You Don’t Have To Play With Your Kids To Be A Good Mom
I don’t play with my kids very often. We have our moments, of course, but the majority of their days are spent doing things independently. I work from home and have a lot going on. It would be impossible for me to spend significant portions of my day on the floor playing blocks or baby dolls, and even if I had more time that’s probably not how I would choose to spend it. I don’t believe children need parent-guided play most hours of the day and I don’t feel guilty about that.
I’m thinking about this because I read a post on Babble recently by a mom who says her commitment to playing with her children was literally destroying her house. Like, she wasn’t cleaning or doing anything during the day because she felt guilty taking that time away from her children. The chaos was beginning to affect not only her house, but also her marriage as she grew more and more resentful about all the tasks that were going undone.
I think a lot of parents struggle with the idea that children need constant engagement and involvement.

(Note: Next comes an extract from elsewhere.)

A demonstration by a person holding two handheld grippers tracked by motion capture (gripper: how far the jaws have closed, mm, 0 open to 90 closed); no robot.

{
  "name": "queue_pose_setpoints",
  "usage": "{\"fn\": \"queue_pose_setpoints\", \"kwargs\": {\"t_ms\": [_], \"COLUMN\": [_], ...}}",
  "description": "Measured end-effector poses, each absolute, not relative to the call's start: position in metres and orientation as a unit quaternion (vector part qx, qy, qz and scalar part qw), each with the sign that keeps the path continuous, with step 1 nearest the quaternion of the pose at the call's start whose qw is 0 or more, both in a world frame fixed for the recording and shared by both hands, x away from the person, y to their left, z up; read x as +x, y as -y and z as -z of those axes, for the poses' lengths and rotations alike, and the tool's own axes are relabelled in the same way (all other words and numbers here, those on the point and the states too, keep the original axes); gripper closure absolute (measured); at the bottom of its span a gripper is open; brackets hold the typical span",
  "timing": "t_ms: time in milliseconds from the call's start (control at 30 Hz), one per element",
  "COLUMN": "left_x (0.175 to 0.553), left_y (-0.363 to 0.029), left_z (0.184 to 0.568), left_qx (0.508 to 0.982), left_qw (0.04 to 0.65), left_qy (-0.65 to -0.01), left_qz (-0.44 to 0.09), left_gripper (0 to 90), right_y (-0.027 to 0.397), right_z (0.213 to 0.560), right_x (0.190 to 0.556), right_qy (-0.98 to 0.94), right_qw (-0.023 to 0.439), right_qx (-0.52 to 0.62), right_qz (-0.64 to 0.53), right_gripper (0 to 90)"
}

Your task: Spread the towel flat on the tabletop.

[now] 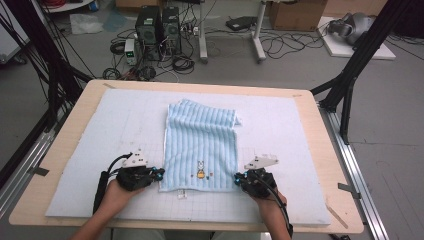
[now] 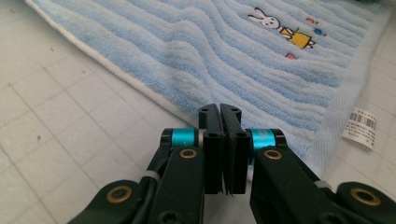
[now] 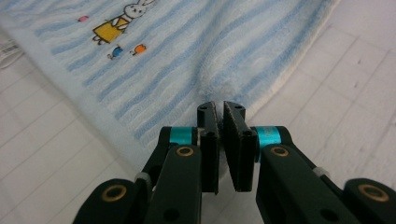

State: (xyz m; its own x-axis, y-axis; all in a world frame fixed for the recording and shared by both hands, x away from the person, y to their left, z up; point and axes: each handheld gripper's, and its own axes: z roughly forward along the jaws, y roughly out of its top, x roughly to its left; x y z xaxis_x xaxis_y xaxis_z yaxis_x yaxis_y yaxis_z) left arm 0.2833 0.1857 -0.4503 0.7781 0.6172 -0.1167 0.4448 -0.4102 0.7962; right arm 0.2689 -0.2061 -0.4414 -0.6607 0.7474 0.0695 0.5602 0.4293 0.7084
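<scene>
While both hands rest low at the near side of the table (image 1: pixel 65 150), the light-blue striped towel (image 1: pixel 201 145) lies flat on the pale gridded mat (image 1: pixel 115 130) between them, its long axis running straight away from the person and its embroidered rabbit (image 1: pixel 200 170) near the close end. The left gripper (image 1: pixel 159 173) sits at the towel's near left corner, the right gripper (image 1: pixel 239 177) at the near right one, each about equally close to its own corner. In the left gripper view the jaws are pressed together with the towel's edge (image 2: pixel 196 112) nipped at their tips; in the right gripper view the jaws are likewise clamped, and the terry (image 3: pixel 219 84) puckers just ahead of them. I'd judge the next move hinges on that far-pointing axis: lifting both near corners and carrying them forward would fold the towel onto its far end.
</scene>
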Motion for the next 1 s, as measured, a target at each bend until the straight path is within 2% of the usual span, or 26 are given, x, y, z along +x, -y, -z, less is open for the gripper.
{"fn": "queue_pose_setpoints", "kwargs": {"t_ms": [200, 400, 433, 567, 733, 833, 967, 1000], "left_x": [0.265, 0.249, 0.247, 0.248, 0.252, 0.253, 0.254, 0.253], "left_y": [-0.192, -0.2, -0.2, -0.199, -0.2, -0.201, -0.201, -0.201], "left_z": [0.45, 0.449, 0.449, 0.45, 0.45, 0.45, 0.45, 0.45], "left_qx": [0.831, 0.827, 0.827, 0.828, 0.821, 0.819, 0.82, 0.819], "left_qw": [0.452, 0.465, 0.466, 0.463, 0.47, 0.472, 0.473, 0.475], "left_qy": [-0.313, -0.305, -0.303, -0.305, -0.313, -0.315, -0.313, -0.313], "left_qz": [-0.088, -0.081, -0.082, -0.083, -0.08, -0.08, -0.077, -0.075], "left_gripper": [87.4, 87.4, 87.4, 87.3, 87.2, 87.1, 87.1, 87.1], "right_y": [0.21, 0.215, 0.216, 0.212, 0.185, 0.176, 0.18, 0.18], "right_z": [0.439, 0.437, 0.436, 0.432, 0.437, 0.444, 0.443, 0.442], "right_x": [0.249, 0.23, 0.229, 0.236, 0.247, 0.257, 0.258, 0.257], "right_qy": [-0.842, -0.845, -0.842, -0.822, -0.837, -0.852, -0.853, -0.853], "right_qw": [0.102, 0.102, 0.106, 0.119, 0.128, 0.136, 0.117, 0.112], "right_qx": [0.374, 0.365, 0.364, 0.365, 0.331, 0.341, 0.348, 0.349], "right_qz": [-0.374, -0.378, -0.383, -0.421, -0.416, -0.373, -0.37, -0.371], "right_gripper": [84.5, 87.9, 86.6, 68.5, 64.1, 67.1, 85.2, 86.4]}}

In fact, I know they do because things like Pinterest exist for parents to inform themselves of new ways to occupy every waking moment of their child’s day. Children must never be bored, parents must never be too busy, and everything about childhood must be wondrous and magical and filled with activities!
We live in a world where time is a status symbol. If you have time to cook all your meals from scratch from food you’ve grown in your own yard and then sit your children down in handmade clothing to play a game you made yourself from cutesy craft supplies, you are a good person. If you can’t do these things, well, then you should at least aspire to them because these things are what good people with happy lives do.

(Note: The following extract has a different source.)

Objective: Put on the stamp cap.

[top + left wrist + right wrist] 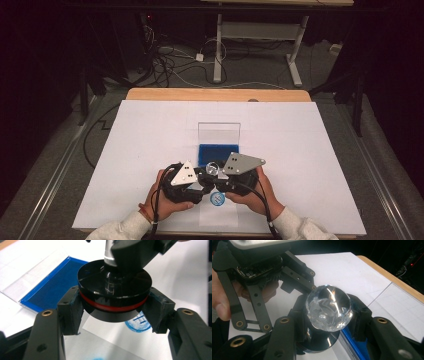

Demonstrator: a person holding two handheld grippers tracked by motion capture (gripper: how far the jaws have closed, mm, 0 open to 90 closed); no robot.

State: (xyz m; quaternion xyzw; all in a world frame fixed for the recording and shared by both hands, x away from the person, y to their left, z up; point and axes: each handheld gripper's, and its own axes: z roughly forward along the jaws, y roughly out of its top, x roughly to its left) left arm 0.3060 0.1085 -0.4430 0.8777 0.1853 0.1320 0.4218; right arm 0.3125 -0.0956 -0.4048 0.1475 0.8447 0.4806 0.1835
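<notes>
The round black stamp base (115, 287) is glossy plastic with a smooth red band, mirroring its clear handle. That faceted clear knob (329, 308) looks like glass or acrylic, bright with glints. The blue ink pad (218, 152) is matt and felt-like, in a clear plastic case. Matt white paper (300, 150) covers the pale wooden worktop (150, 94). The black fingers (71, 312) look matt, slightly rough plastic.
</notes>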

I had a great childhood full of magic and joy. I always knew that I was loved and cared for, I always felt special, and I recall the idyllic sense of innocence and wonder we all hope our kids will have, yet I can’t remember one time my mom and I sat down to do a craft together or that she played on the playground with me. My mom was a single parent with three kids. Most nights she worked late to make ends meet while I made dinner for my siblings and made sure everyone got homework done. Sometimes we played board games together on Friday nights, but she wasn’t my playmate and constant companion. She was my mother.

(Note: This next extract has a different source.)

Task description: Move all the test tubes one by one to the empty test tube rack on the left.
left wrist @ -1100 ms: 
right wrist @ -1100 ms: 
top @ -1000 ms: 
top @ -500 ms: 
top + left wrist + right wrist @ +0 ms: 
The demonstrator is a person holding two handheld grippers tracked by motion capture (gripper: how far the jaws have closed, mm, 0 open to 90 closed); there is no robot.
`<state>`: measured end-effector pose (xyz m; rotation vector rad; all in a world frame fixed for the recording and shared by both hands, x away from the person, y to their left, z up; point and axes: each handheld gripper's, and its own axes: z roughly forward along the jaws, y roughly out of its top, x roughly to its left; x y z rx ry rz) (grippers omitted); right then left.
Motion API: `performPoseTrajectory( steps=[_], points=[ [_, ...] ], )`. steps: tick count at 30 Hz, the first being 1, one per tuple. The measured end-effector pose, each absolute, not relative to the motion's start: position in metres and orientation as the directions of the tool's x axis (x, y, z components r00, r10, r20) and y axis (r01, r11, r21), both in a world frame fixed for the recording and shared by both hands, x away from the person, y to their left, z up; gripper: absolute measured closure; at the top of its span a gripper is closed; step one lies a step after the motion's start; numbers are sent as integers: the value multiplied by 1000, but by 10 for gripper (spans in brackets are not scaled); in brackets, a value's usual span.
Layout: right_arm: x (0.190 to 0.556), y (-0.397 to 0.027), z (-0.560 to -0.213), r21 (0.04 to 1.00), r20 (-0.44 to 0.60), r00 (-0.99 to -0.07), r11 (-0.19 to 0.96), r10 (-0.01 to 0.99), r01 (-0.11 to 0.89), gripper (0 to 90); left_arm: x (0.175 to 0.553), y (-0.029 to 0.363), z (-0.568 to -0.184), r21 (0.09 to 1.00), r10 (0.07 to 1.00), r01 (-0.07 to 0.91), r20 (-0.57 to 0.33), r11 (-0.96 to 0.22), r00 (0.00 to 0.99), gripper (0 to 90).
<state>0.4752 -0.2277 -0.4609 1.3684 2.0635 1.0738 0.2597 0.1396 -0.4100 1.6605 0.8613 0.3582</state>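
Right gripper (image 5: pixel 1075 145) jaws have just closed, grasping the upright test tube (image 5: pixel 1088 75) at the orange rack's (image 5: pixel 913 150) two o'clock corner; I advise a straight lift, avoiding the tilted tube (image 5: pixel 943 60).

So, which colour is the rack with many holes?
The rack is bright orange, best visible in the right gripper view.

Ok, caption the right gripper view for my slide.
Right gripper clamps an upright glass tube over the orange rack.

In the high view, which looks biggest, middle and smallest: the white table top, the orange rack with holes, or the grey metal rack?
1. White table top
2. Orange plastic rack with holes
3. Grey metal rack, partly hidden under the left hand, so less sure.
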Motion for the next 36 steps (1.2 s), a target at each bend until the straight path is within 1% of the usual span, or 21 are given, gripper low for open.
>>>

If you have time to do everything for and with your kids, I think that’s lovely. I would never fault someone spending time with their kids. Rather, I’m writing this for the people who worry that they’re taking something from their children if they have to step away from them to take on other responsibilities; the ones who feel busy, guilty, exhausted, and frazzled.
I occasionally do a craft or bake a special treat with my kids. Sometimes when I finish work early I’ll sit down and build Lego houses or go outside to kick the soccer ball around. I make sure we eat dinner together, and my husband and I take turns reading them bedtime stories at night, but I don’t play with my kids. Not all the time. I offer them quality time when I can, and I don’t feel guilty about the quantity.